Work order - Exclude the images and transcribe the entries below precisely.

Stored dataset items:

========

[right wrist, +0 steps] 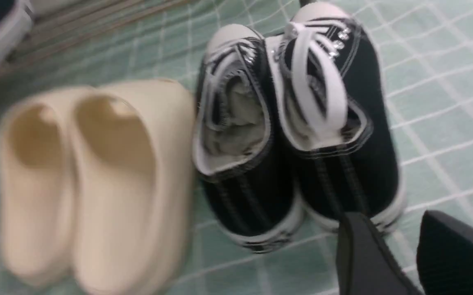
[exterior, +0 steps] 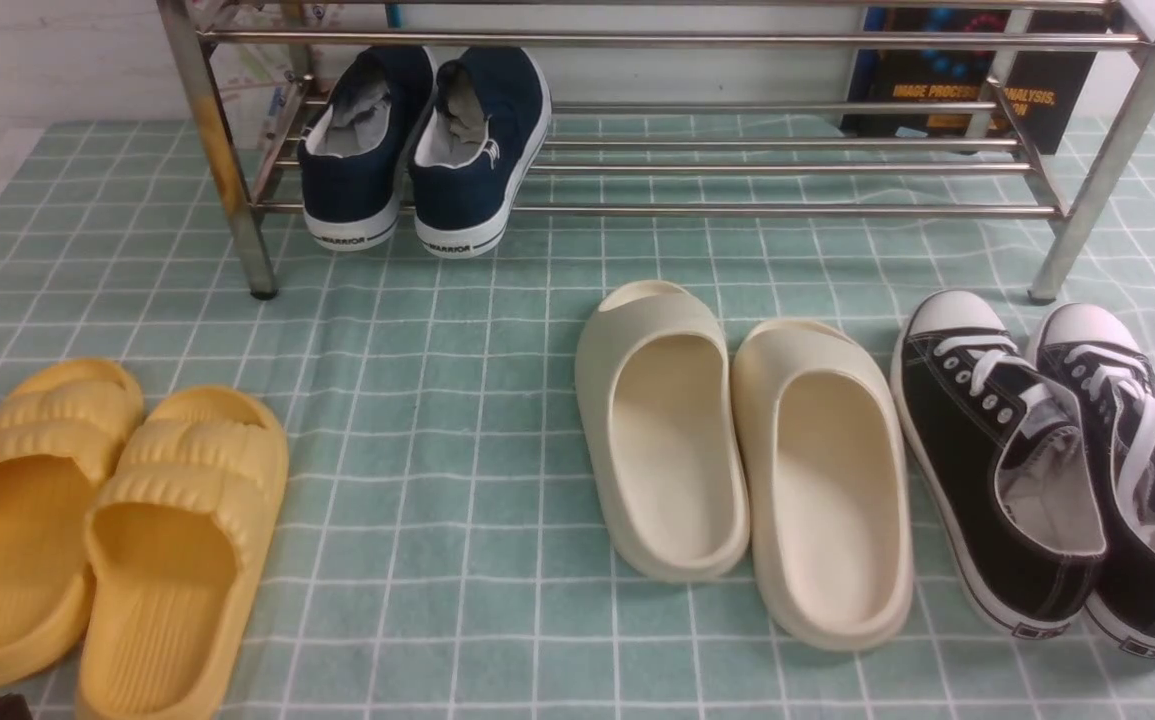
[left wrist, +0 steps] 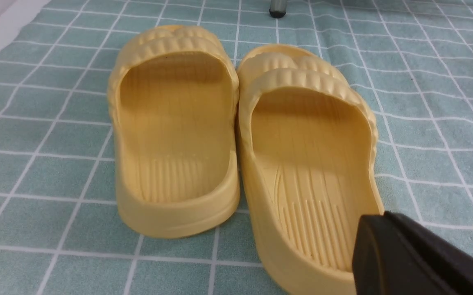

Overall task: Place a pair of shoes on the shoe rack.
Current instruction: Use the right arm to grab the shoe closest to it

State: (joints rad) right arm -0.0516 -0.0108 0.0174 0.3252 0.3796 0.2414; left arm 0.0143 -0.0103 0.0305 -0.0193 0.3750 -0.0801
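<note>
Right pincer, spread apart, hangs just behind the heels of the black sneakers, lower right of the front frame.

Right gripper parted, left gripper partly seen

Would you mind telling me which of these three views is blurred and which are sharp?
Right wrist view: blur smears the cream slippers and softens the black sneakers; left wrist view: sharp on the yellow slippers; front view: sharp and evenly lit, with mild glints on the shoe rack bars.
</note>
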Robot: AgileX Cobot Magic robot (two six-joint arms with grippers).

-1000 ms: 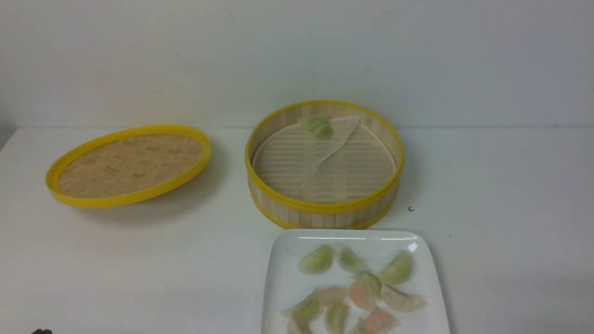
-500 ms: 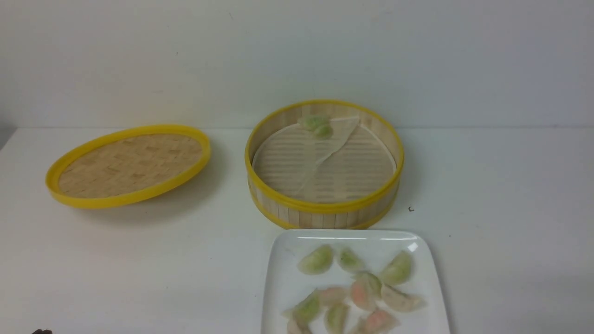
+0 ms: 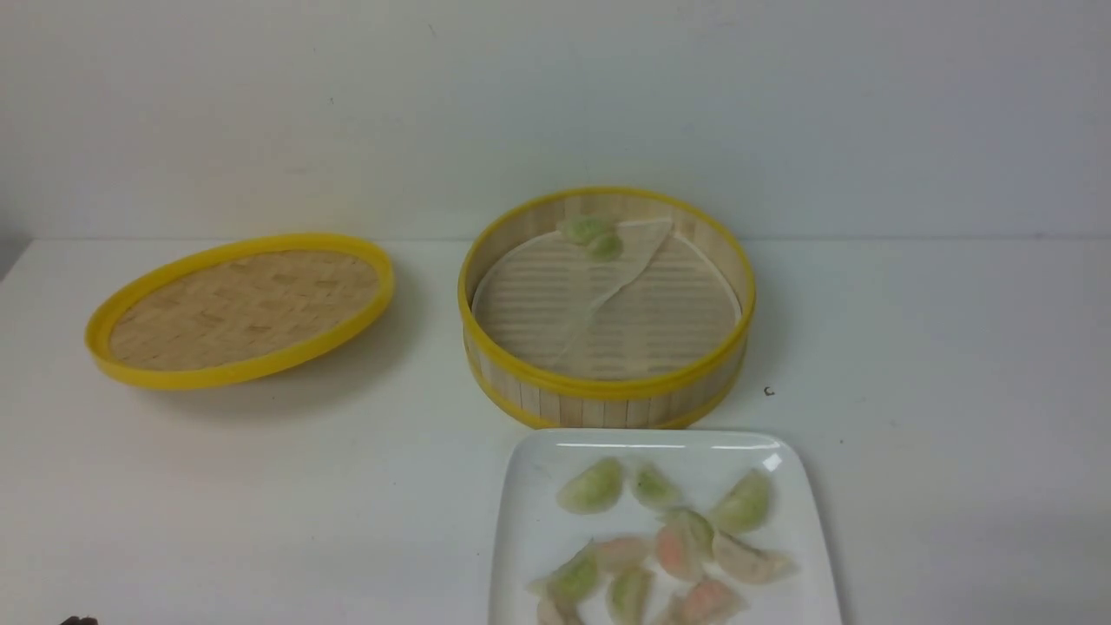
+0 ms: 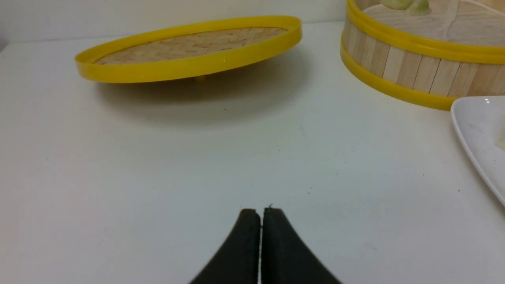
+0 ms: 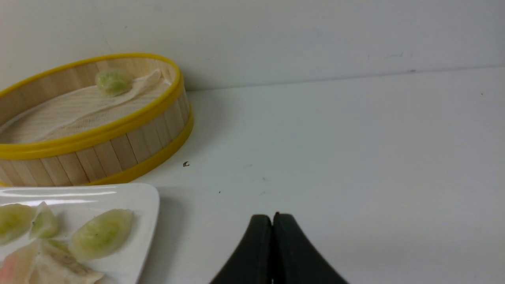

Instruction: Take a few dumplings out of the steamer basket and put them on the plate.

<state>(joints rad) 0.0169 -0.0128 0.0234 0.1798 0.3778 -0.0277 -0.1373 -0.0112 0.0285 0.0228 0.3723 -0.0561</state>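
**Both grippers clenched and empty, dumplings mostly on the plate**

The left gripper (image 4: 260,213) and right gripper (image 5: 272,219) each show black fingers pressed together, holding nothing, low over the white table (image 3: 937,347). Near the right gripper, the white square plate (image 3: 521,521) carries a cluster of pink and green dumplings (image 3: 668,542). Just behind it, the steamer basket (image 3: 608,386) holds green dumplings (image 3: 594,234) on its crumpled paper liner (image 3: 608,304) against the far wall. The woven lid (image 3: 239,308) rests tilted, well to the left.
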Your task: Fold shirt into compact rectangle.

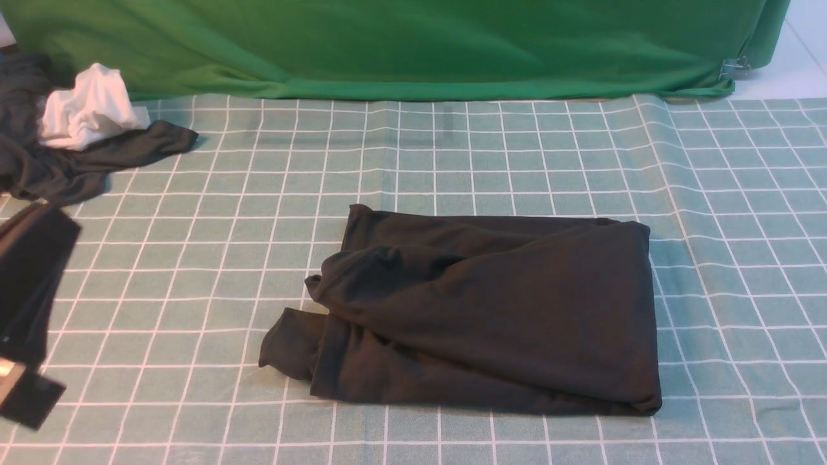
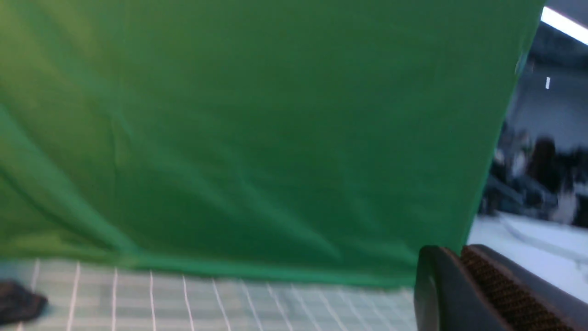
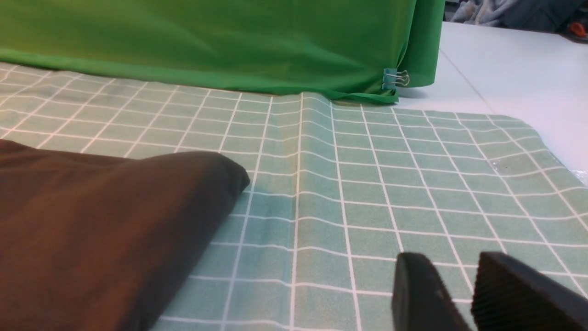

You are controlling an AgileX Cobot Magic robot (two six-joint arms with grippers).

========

Task output -
[right wrist, +0 steps] 
[exterior, +0 steps] 
[left wrist, +0 steps] 

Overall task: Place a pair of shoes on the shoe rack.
Current instruction: Use the right arm to grab the shoe closest to it

State: (joints rad) right arm -0.0516 -0.0108 0.0174 0.3252 0.3796 0.2414; left arm 0.0143 -0.0103 0.0305 -0.0193 0.3750 -0.0801
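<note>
Right pincer, spread apart, hangs just behind the heels of the black sneakers, lower right of the front frame.

Right gripper parted, left gripper partly seen

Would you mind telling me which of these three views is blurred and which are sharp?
Right wrist view: blur smears the cream slippers and softens the black sneakers; left wrist view: sharp on the yellow slippers; front view: sharp and evenly lit, with mild glints on the shoe rack bars.
</note>
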Robot: AgileX Cobot Magic robot (two six-joint arms with grippers).

-1000 ms: 
-500 ms: 
+0 ms: 
+0 ms: 
+0 ms: 

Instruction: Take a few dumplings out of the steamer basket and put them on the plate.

<state>(joints rad) 0.0169 -0.0128 0.0234 0.1798 0.3778 -0.0277 -0.1373 -0.0112 0.0285 0.0228 0.3723 -0.0561</state>
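**Both grippers clenched and empty, dumplings mostly on the plate**

The left gripper (image 4: 260,213) and right gripper (image 5: 272,219) each show black fingers pressed together, holding nothing, low over the white table (image 3: 937,347). Near the right gripper, the white square plate (image 3: 521,521) carries a cluster of pink and green dumplings (image 3: 668,542). Just behind it, the steamer basket (image 3: 608,386) holds green dumplings (image 3: 594,234) on its crumpled paper liner (image 3: 608,304) against the far wall. The woven lid (image 3: 239,308) rests tilted, well to the left.
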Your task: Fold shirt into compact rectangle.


You are controlling an AgileX Cobot Magic robot (two six-joint arms with grippers).

There is nothing more to the answer.